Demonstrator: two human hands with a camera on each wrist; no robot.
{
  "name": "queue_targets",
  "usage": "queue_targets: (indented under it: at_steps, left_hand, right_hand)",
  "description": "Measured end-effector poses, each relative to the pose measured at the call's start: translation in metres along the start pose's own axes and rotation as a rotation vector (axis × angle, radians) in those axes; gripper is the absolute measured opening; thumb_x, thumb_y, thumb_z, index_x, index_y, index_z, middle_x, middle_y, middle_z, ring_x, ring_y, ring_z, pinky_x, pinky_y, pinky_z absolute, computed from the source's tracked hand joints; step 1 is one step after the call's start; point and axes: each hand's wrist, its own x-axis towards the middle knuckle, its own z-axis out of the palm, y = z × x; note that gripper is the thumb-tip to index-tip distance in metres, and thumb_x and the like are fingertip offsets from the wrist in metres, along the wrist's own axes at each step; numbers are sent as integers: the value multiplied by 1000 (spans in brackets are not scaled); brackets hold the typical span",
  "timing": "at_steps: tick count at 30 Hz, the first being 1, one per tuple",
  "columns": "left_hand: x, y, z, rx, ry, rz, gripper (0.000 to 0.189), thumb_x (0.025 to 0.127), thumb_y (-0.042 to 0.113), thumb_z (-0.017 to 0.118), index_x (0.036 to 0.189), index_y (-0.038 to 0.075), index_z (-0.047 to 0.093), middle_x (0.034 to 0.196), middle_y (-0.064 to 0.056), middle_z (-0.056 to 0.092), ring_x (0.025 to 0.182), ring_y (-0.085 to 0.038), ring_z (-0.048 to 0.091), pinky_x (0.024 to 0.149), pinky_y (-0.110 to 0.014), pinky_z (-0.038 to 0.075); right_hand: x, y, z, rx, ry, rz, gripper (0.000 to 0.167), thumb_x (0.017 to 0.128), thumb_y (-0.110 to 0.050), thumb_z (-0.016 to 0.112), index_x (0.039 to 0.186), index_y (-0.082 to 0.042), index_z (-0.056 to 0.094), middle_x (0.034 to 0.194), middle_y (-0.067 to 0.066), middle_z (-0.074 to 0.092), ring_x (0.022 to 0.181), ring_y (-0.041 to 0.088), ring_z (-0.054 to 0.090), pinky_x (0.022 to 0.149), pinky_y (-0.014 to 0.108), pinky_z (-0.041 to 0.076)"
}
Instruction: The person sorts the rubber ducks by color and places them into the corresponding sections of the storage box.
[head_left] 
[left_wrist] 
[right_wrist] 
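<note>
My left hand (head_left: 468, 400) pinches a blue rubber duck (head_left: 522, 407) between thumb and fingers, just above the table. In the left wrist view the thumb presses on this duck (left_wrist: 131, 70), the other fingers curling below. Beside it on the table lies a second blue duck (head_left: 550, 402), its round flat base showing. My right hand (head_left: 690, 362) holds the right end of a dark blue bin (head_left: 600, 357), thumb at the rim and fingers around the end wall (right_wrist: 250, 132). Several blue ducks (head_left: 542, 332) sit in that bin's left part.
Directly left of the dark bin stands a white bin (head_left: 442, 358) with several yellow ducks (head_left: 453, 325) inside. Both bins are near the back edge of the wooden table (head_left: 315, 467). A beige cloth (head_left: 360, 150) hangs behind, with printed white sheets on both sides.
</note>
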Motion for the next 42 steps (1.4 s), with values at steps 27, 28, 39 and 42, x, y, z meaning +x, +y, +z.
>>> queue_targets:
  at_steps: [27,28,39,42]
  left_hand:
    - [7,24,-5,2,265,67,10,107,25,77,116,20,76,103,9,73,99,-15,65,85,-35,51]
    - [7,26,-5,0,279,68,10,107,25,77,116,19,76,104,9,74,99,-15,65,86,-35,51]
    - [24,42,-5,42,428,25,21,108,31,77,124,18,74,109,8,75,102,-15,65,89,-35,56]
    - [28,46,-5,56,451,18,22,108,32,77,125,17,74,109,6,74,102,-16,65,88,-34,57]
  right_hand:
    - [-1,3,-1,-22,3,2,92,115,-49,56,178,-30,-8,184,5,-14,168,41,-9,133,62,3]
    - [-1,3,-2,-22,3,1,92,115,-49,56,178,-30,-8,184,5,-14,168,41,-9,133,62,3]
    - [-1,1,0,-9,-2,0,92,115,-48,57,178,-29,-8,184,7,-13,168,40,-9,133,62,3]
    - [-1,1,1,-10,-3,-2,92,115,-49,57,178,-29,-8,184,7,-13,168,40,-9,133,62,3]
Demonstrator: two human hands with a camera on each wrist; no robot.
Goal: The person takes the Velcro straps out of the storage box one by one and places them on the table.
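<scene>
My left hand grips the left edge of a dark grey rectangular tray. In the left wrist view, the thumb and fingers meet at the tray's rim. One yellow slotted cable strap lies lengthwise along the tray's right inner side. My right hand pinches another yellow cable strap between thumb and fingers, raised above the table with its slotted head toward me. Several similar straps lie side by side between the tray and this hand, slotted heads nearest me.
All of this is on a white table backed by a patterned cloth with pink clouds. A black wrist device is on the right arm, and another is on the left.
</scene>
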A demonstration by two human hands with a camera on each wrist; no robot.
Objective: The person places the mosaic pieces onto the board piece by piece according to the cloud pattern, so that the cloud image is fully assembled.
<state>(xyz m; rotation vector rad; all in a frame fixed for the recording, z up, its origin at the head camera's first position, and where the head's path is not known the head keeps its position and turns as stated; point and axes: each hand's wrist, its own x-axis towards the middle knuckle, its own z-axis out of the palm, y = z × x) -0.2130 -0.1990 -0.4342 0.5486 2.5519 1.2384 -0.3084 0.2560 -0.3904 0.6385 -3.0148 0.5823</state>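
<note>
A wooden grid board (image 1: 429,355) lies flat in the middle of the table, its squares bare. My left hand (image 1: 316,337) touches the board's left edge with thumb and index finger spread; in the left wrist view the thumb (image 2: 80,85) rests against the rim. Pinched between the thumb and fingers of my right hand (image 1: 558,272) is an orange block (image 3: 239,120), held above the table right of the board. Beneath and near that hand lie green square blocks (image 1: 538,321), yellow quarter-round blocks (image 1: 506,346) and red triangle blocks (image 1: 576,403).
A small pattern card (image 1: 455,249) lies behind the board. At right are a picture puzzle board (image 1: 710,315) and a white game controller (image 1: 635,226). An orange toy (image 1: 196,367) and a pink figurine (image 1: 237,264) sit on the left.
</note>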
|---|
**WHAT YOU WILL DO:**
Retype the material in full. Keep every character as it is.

**PROBLEM SOLUTION:**
Demonstrator: two human hands with a camera on each wrist; no robot.
{
  "name": "queue_targets",
  "usage": "queue_targets: (indented under it: at_steps, left_hand, right_hand)",
  "description": "Measured end-effector poses, each relative to the pose measured at the call's start: translation in metres along the start pose's own axes and rotation as a rotation vector (axis × angle, radians) in those axes; gripper is the absolute measured opening; thumb_x, thumb_y, thumb_z, index_x, index_y, index_z, middle_x, middle_y, middle_z, ring_x, ring_y, ring_z, pinky_x, pinky_y, pinky_z absolute, computed from the source's tracked hand joints; step 1 is one step after the call's start; point and axes: each hand's wrist, its own x-axis towards the middle knuckle, its own z-axis out of the palm, y = z × x; note that gripper is the thumb-tip to index-tip distance in metres, and thumb_x and the like are fingertip offsets from the wrist in metres, along the wrist's own axes at each step; numbers are sent as integers: the value multiplied by 1000 (spans in brackets are not scaled); brackets hold the typical span",
  "timing": "at_steps: tick count at 30 Hz, the first being 1, one per tuple",
  "columns": "left_hand: x, y, z, rx, ry, rz, gripper (0.000 to 0.189), thumb_x (0.025 to 0.127), thumb_y (-0.042 to 0.113), thumb_z (-0.017 to 0.118), index_x (0.036 to 0.189), index_y (-0.038 to 0.075), index_z (-0.047 to 0.093), middle_x (0.034 to 0.196), middle_y (-0.064 to 0.056), middle_z (-0.056 to 0.092), ring_x (0.025 to 0.182), ring_y (-0.085 to 0.038), ring_z (-0.048 to 0.091), pinky_x (0.024 to 0.149), pinky_y (-0.110 to 0.014), pinky_z (-0.038 to 0.075); right_hand: x, y, z, rx, ry, rz, gripper (0.000 to 0.167), thumb_x (0.017 to 0.128), thumb_y (-0.110 to 0.050), thumb_z (-0.016 to 0.112), index_x (0.039 to 0.186), index_y (-0.082 to 0.042), index_z (-0.056 to 0.094), middle_x (0.034 to 0.194), middle_y (-0.067 to 0.066), middle_z (-0.074 to 0.092), ring_x (0.022 to 0.181), ring_y (-0.041 to 0.088), ring_z (-0.054 to 0.090), pinky_x (0.022 to 0.149), pinky_y (-0.014 to 0.108), pinky_z (-0.041 to 0.076)"
}
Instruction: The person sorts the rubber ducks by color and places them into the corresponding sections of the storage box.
[head_left] 
[left_wrist] 
[right_wrist] 
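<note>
My left hand (head_left: 468, 400) pinches a blue rubber duck (head_left: 522, 407) between thumb and fingers, just above the table. In the left wrist view the thumb presses on this duck (left_wrist: 131, 70), the other fingers curling below. Beside it on the table lies a second blue duck (head_left: 550, 402), its round flat base showing. My right hand (head_left: 690, 362) holds the right end of a dark blue bin (head_left: 600, 357), thumb at the rim and fingers around the end wall (right_wrist: 250, 132). Several blue ducks (head_left: 542, 332) sit in that bin's left part.
Directly left of the dark bin stands a white bin (head_left: 442, 358) with several yellow ducks (head_left: 453, 325) inside. Both bins are near the back edge of the wooden table (head_left: 315, 467). A beige cloth (head_left: 360, 150) hangs behind, with printed white sheets on both sides.
</note>
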Motion for the next 42 steps (1.4 s), with values at steps 27, 28, 39 and 42, x, y, z meaning +x, +y, +z.
>>> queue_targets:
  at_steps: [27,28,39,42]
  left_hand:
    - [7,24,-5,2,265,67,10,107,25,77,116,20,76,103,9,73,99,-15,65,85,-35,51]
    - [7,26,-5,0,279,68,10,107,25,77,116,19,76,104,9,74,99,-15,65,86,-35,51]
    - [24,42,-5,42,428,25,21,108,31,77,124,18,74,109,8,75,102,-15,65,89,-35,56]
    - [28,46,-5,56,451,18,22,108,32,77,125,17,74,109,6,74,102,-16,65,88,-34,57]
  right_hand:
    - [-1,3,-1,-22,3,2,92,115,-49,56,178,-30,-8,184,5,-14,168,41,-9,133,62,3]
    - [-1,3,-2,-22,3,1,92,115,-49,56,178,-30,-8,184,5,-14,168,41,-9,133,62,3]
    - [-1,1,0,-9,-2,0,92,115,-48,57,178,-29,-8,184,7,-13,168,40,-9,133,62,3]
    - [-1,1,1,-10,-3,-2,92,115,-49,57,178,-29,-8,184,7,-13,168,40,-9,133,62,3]
Demonstrator: two human hands with a camera on each wrist; no robot.
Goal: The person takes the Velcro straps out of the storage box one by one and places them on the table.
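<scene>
My left hand grips the left edge of a dark grey rectangular tray. In the left wrist view, the thumb and fingers meet at the tray's rim. One yellow slotted cable strap lies lengthwise along the tray's right inner side. My right hand pinches another yellow cable strap between thumb and fingers, raised above the table with its slotted head toward me. Several similar straps lie side by side between the tray and this hand, slotted heads nearest me.
All of this is on a white table backed by a patterned cloth with pink clouds. A black wrist device is on the right arm, and another is on the left.
</scene>
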A demonstration by two human hands with a camera on each wrist; no robot.
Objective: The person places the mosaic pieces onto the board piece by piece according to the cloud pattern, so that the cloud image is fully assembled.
<state>(xyz m; rotation vector rad; all in a frame fixed for the recording, z up, its origin at the head camera's first position, and where the head's path is not known the head keeps its position and turns as stated; point and axes: each hand's wrist, its own x-axis towards the middle knuckle, its own z-axis out of the palm, y = z × x) -0.2130 -0.1990 -0.4342 0.5486 2.5519 1.2384 -0.3084 0.2560 -0.3904 0.6385 -3.0148 0.5823</state>
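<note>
A wooden grid board (image 1: 429,355) lies flat in the middle of the table, its squares bare. My left hand (image 1: 316,337) touches the board's left edge with thumb and index finger spread; in the left wrist view the thumb (image 2: 80,85) rests against the rim. Pinched between the thumb and fingers of my right hand (image 1: 558,272) is an orange block (image 3: 239,120), held above the table right of the board. Beneath and near that hand lie green square blocks (image 1: 538,321), yellow quarter-round blocks (image 1: 506,346) and red triangle blocks (image 1: 576,403).
A small pattern card (image 1: 455,249) lies behind the board. At right are a picture puzzle board (image 1: 710,315) and a white game controller (image 1: 635,226). An orange toy (image 1: 196,367) and a pink figurine (image 1: 237,264) sit on the left.
</note>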

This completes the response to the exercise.